Walking through the ruins now, he felt the weight of it for the first time.
Empty streets stretched in every direction. Cars sat where they'd died, some crashed into buildings, others simply stopped in the middle of intersections. Windows were shattered. Doors hung open. The detritus of abandoned lives scattered across sidewalks—dropped bags, lost shoes, a child's stuffed animal lying face-down in the gutter.
No people. No movement. Just silence and decay.
Nate kept walking.
The first monsters found him about two miles from camp.
A pack of scavenger hounds, maybe a dozen of them, picking through the wreckage of a grocery store. They smelled him before they saw him—heads snapping up, ears flattening, lips pulling back from teeth.
[Scavenger Hound — Level 8]
[Scavenger Hound — Level 9]
[Scavenger Hound — Level 7]
They charged.
Nate met them without slowing down.
The first hound leaped for his throat. He caught it by the skull and crushed it in his grip, dropping the body without breaking stride. The second and third came together—he kicked one into the other, sent them tumbling, then stomped on both their heads as he passed.

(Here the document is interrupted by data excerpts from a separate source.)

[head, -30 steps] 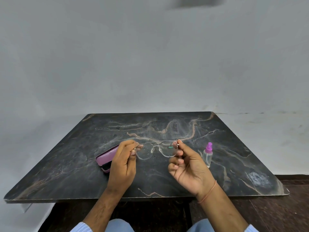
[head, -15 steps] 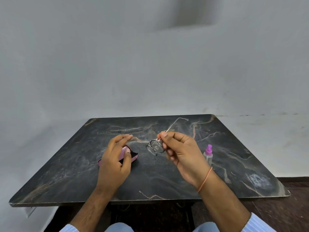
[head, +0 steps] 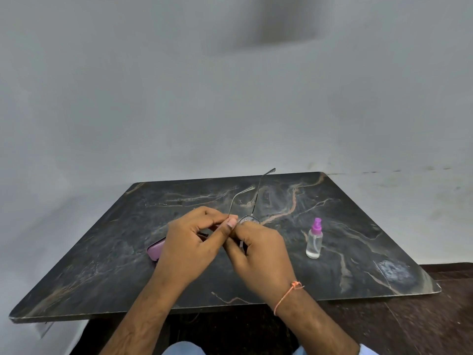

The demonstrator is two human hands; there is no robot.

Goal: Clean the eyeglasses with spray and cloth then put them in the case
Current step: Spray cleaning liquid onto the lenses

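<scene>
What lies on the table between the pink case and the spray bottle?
In the head view, both hands, left and right, holding the eyeglasses, fill the stretch between the case and the spray bottle.

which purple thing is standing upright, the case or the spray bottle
The spray bottle, right of the hands: it stands upright with its purple cap on top. The purple case lies flat.

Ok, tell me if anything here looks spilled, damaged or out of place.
Nothing stands out. The spray bottle stands upright on the table, no liquid around it. Both the left hand and right hand hold the eyeglasses, temples unfolded. The case lies partly hidden.
</scene>
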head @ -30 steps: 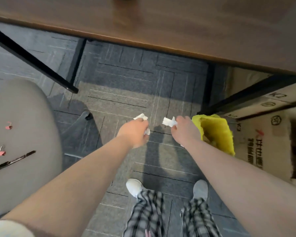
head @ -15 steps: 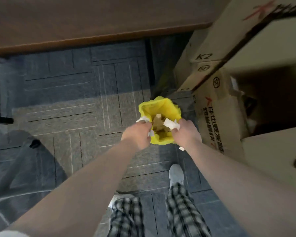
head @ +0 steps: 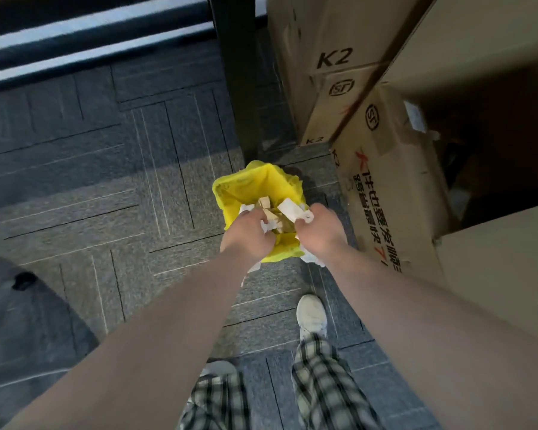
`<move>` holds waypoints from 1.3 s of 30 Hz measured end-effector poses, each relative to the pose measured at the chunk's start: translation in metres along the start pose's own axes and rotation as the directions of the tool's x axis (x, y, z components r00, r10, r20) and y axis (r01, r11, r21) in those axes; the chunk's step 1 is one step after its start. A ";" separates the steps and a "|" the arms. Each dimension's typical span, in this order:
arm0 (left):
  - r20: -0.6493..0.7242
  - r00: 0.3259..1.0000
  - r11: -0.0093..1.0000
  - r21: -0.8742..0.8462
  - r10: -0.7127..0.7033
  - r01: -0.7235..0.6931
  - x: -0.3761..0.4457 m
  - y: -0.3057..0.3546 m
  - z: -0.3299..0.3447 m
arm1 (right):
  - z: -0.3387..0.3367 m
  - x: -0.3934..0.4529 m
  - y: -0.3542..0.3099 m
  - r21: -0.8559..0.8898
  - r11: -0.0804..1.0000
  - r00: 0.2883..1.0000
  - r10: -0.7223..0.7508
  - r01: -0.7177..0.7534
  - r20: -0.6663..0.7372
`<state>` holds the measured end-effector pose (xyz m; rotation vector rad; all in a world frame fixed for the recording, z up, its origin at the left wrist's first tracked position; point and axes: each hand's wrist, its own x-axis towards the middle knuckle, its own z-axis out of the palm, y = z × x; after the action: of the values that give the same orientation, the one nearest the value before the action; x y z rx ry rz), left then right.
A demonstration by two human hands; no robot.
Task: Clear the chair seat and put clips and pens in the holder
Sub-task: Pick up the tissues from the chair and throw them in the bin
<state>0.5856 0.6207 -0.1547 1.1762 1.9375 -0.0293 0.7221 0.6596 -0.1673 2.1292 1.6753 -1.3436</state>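
- Hands over yellow-lined bin (head: 255,184) on carpet floor (head: 106,187), both arms reaching forward and down.
- Left hand (head: 249,240) curled shut on crumpled white paper scraps (head: 265,226); bits poking out above the knuckles and at the fingertips, one strip trailing below the wrist.
- Right hand (head: 319,232) curled shut on white paper wad (head: 291,209), paper sticking out toward bin centre, more paper showing under the heel of the hand at the bin's near rim.
- Hands close together, not touching, gap between them over the bin opening.
- Bin partly filled: tan cardboard bits (head: 266,204) and white paper inside, yellow liner folded over the rim.
- Bin standing just beside printed cardboard box (head: 385,187) on the right; stacked boxes marked K2 (head: 333,60) behind it, open dark box interior further right.
- Black post (head: 235,76) upright behind the bin, base near the bin's far edge.
- White shoes (head: 312,315) and plaid trousers (head: 326,380) at bottom, right shoe near the bin's near side.
- Chair seat, clips, pens, holder out of frame; only grey blurred shape at lower left, cannot tell what.
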 end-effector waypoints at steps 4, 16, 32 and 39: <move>0.001 0.998 0.984 -0.172 -0.055 0.054 0.023 -0.007 0.015 | 0.017 0.021 0.001 0.015 1.000 1.000 -0.017 0.017 0.018; -0.045 0.970 0.787 -0.594 -0.240 0.167 0.059 -0.015 0.027 | 0.039 0.055 -0.013 0.245 0.969 0.995 -0.042 0.020 0.086; 0.106 0.990 0.965 -0.234 -0.096 0.119 0.024 -0.032 -0.004 | 0.005 0.008 -0.008 -0.109 0.983 0.969 -0.124 0.150 0.214; 0.050 0.993 0.985 -0.130 -0.107 0.113 -0.039 -0.067 -0.070 | -0.016 -0.047 -0.052 -0.340 0.899 0.944 -0.186 0.275 0.272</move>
<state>0.4988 0.5843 -0.1094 0.9734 1.9334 0.0153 0.6884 0.6544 -0.1038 1.5380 1.9441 -1.1543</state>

The rest of the pack hesitated. They could feel something wrong about this prey. Something dangerous.
[Killing Intent].
He let it wash over them, and they broke. Scattered in every direction, yelping and whining, desperate to escape.
He ran them down anyway.
It took less than a minute. Twelve hounds, twelve corpses dissolving on the pavement.
Nate kept walking.
The second group was different.
He heard them before he saw them—a clicking, chittering sound that echoed off the buildings. Familiar. Too familiar.
Stalkers.
They emerged from an alley ahead of him, four of them moving in formation. Not the ruin stalkers from his tower—these were smaller, lighter, with pale chitin instead of dark. But the body shape was the same. The hunting pattern was the same.
[Urban Stalker — Level 12]
[Urban Stalker — Level 11]
[Urban Stalker — Level 13]
[Urban Stalker — Level 11]
Higher level than the hounds. Still nothing compared to what he'd faced on Floor 4.
They spread out, trying to flank him. Smart. Coordinated. They'd learned to hunt as a pack, to use their numbers against stronger prey.
Nate walked straight toward them.
The lead stalker lunged. He sidestepped, caught it by the leg, and swung it into the one coming from his left. Both went down in a tangle of limbs. He crushed one skull with his heel, then the other.
The remaining two tried to flee.
He caught them before they made it ten feet.
[Urban Stalker] defeated.
[Urban Stalker] defeated.
[Urban Stalker] defeated.
[Urban Stalker] defeated.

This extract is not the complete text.